● Assignment
Select every line below containing the word "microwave".

● Provided material

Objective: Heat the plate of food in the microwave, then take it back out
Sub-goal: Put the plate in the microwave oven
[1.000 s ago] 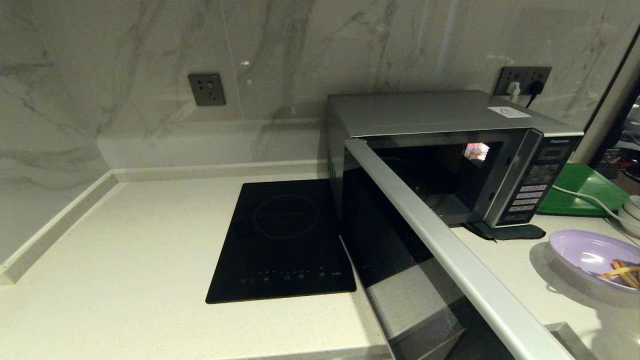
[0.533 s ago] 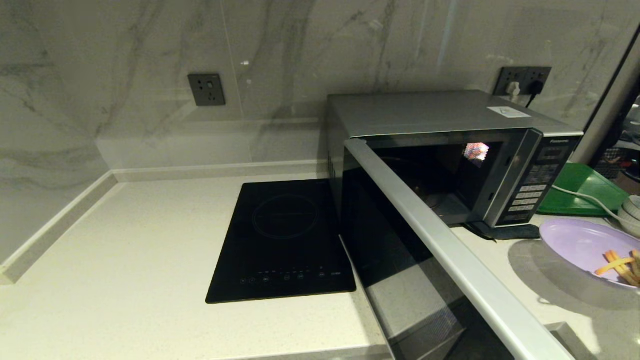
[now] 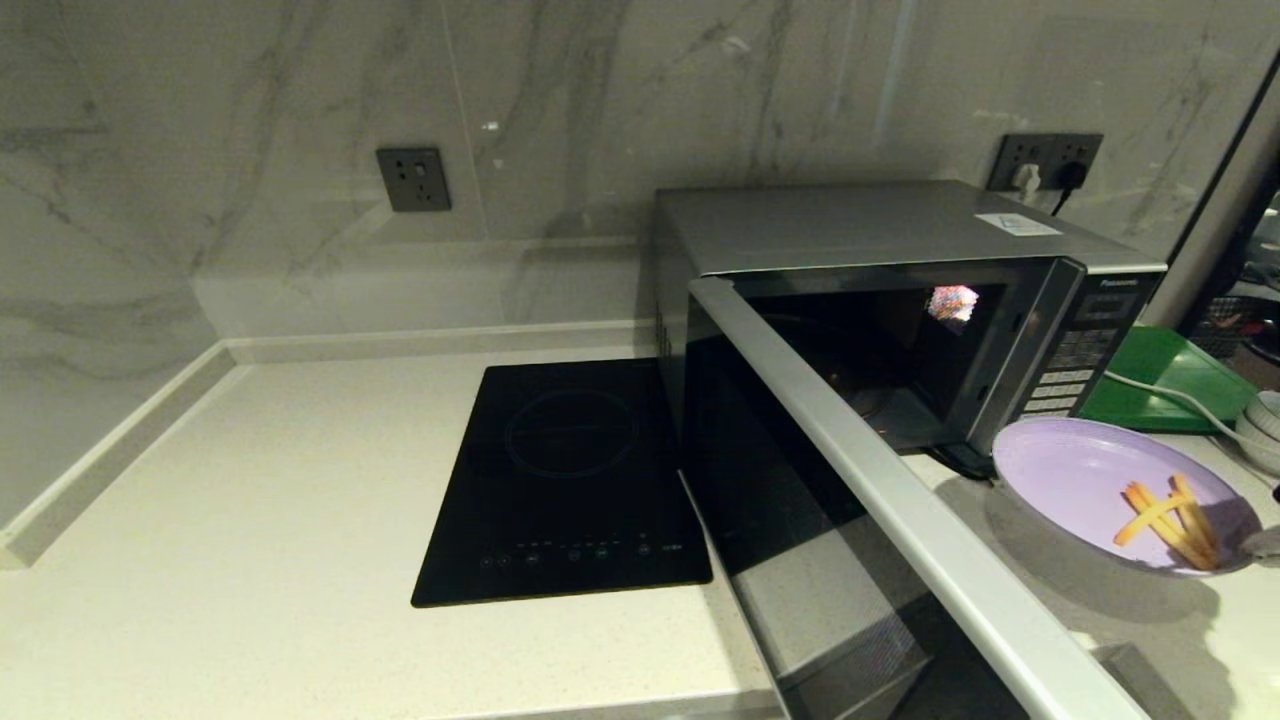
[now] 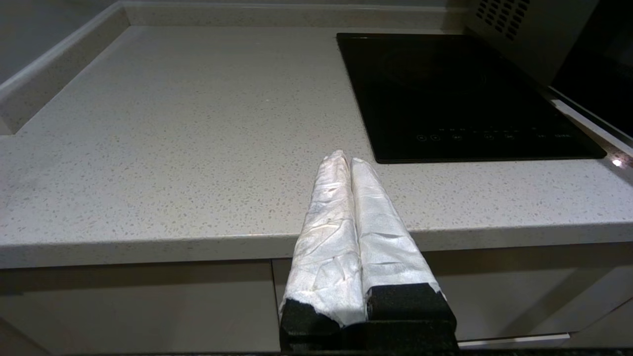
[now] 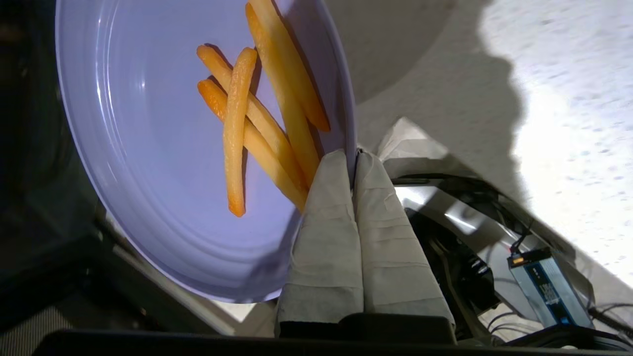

● Response area
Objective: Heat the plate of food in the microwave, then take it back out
Sub-goal: Put the plate in the microwave oven

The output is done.